There is nothing new in blaming “others.” Nor is there anything new in attacking what Spiro Agnew called effete intellectuals and “nattering nabobs of negativism.” The poor-little-me victimhood takes place, even while the so-called victims take advantage of all the media they control (Alex Jones, “Fox and Friends,” Sean Hannity and more) to reach the solid base of the very vocal “silent” minority of whites. The white victims point and pout and whine about the despised other. “Make American Great Again!”

President Trump continued the winks and nods to this basket of victims with his Cabinet appointments, his encouragement of police to get rough on those “others” they arrest, his attack on Mexican and Muslim immigrants and the attacks on voting. The sly challenges from the Trump administration to affirmative action in college admissions fit perfectly with the right-wing narrative of white victimhood. “Trump! Trump!
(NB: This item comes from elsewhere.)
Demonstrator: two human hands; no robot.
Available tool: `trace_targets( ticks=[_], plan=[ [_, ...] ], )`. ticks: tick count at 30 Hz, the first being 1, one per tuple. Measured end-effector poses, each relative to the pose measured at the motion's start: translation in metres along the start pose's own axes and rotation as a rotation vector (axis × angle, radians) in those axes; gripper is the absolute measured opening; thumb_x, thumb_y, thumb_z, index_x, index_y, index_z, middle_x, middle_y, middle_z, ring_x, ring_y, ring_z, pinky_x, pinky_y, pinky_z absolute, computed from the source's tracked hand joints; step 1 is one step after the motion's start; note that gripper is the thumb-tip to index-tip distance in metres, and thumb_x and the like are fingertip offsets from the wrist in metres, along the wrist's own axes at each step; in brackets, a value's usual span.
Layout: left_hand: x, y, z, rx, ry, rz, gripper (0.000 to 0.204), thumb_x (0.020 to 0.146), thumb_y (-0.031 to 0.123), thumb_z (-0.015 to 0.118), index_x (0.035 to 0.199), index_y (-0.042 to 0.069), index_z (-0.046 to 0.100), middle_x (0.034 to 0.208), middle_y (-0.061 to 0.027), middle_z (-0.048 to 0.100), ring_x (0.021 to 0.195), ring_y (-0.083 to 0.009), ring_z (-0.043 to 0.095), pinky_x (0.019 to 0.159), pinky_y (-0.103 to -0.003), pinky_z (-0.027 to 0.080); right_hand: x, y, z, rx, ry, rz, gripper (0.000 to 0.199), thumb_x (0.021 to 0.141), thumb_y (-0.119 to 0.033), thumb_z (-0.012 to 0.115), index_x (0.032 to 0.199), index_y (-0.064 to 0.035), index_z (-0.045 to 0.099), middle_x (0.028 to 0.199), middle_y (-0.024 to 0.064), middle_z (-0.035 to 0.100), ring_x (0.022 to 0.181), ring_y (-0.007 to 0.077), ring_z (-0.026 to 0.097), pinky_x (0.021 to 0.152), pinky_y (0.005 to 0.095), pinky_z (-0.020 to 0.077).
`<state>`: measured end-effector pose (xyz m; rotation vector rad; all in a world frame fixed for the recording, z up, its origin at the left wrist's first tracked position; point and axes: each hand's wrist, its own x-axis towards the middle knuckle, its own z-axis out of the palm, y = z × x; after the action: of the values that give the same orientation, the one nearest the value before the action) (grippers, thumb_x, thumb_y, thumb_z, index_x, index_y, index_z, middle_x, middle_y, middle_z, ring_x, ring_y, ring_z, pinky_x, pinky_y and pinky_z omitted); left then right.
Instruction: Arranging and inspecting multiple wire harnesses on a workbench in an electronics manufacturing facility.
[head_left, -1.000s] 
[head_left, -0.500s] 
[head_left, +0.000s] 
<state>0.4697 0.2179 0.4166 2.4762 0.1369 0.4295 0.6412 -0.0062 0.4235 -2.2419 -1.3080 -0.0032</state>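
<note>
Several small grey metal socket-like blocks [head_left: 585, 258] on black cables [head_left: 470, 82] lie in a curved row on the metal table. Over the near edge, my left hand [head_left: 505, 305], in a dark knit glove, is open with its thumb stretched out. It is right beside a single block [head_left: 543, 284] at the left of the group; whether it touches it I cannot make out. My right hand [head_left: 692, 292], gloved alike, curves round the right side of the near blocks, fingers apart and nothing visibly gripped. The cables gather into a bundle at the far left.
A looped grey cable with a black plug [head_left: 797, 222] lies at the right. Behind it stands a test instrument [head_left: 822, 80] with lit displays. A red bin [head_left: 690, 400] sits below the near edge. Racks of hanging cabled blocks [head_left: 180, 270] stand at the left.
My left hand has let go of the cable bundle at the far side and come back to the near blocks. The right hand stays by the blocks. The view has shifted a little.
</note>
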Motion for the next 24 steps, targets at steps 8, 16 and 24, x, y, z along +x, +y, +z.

Trump!”

Nothing new here.

The vast right-wing media (I Heart Radio, Sinclair, The Washington Times, the New York Post, the Christian Broadcasting Network, Laura Ingraham and others) continue to feed the big broad tree of Americanism and violence at its roots. Even as the so-called mainstream media are taking lumps from a petulant president, CNN and other “mainstream” news sources are increasing audience share and revenue with all Trump, all the time.

Trump is simply taking advantage. If a good woman protesting white fascism is killed by an angry white boy from Ohio, so be it.

But make no mistake: Trump and the media he loves and the media he loves to hate are not the only ones taking advantage of racism and white victimhood. So is Paul Ryan and his radical colleagues in the House of Representatives, and so is Mitch McConnell and his fellow senators. The radical right agenda is being implemented at the Justice Department, the Environmental Protection Agency, the Citizenship and Immigration Services, the Department of Education, the Federal Communications Commission and the Supreme Court.

Friends, let us mourn the death of Heather Heyer and honor her by keeping our eyes on the prize. The midterm elections are coming soon. The only way to push this hate-filled minority of American whiners back under their rocks is to wake up and vote their leaders out of office.

Mark Lloyd is a clinical professor of communication at the University of Southern California’s Annenberg School for Communication and Journalism. He is a lawyer, a public policy advocate and an Emmy award-winning journalist, as well as the former associate general counsel at the Federal Communications Commission. He is co-editor of “The Communication Crisis in America, And How to Fix It.”